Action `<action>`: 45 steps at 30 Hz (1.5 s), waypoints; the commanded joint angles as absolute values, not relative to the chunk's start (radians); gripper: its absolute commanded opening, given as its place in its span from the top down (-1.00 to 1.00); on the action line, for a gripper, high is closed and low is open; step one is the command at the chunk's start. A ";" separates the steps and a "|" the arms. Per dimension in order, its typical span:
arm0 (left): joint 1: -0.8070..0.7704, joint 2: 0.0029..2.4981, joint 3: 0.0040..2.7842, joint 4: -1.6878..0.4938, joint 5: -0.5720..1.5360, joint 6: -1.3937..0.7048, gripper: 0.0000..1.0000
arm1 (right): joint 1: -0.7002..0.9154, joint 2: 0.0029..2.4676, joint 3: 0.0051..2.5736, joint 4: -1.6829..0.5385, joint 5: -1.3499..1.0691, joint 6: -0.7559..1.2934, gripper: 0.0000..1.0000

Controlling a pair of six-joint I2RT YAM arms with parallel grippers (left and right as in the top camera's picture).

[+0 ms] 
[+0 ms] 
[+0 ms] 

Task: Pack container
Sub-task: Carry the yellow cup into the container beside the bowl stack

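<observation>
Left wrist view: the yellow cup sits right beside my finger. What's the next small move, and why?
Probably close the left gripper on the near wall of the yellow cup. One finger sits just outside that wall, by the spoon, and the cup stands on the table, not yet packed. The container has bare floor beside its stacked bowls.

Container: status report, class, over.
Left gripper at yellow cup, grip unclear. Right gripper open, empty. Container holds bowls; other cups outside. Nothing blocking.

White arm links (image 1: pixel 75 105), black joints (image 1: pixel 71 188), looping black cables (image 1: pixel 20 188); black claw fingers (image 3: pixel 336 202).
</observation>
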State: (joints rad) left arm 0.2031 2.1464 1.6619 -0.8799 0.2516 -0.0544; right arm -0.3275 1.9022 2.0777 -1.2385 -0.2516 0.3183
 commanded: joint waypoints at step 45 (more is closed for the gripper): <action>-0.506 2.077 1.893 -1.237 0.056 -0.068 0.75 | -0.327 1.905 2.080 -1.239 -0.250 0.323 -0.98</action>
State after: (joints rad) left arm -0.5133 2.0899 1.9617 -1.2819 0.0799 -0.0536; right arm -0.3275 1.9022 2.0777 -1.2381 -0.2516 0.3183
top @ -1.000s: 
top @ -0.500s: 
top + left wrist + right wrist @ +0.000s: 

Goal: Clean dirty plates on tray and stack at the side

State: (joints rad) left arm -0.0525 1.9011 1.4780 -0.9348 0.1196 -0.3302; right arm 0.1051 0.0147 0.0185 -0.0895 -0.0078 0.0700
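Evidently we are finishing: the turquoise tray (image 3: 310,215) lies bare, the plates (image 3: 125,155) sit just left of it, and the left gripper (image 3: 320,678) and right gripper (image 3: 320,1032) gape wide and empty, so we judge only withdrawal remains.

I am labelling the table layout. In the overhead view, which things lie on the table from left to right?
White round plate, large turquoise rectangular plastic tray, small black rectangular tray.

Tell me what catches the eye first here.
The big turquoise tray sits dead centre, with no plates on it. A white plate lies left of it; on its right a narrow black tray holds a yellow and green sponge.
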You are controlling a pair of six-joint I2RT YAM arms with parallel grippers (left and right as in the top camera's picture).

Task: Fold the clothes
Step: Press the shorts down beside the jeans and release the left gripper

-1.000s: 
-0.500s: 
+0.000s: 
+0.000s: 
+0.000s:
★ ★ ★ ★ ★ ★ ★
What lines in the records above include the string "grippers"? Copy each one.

# [ANSWER TO THIS EXERCISE]
Controlling a pair of six-joint I2RT YAM arms with parallel grippers (left and right as in the top camera's picture).
You are controlling a pair of six-joint I2RT YAM arms with parallel grippers (left and right as in the top camera's picture).

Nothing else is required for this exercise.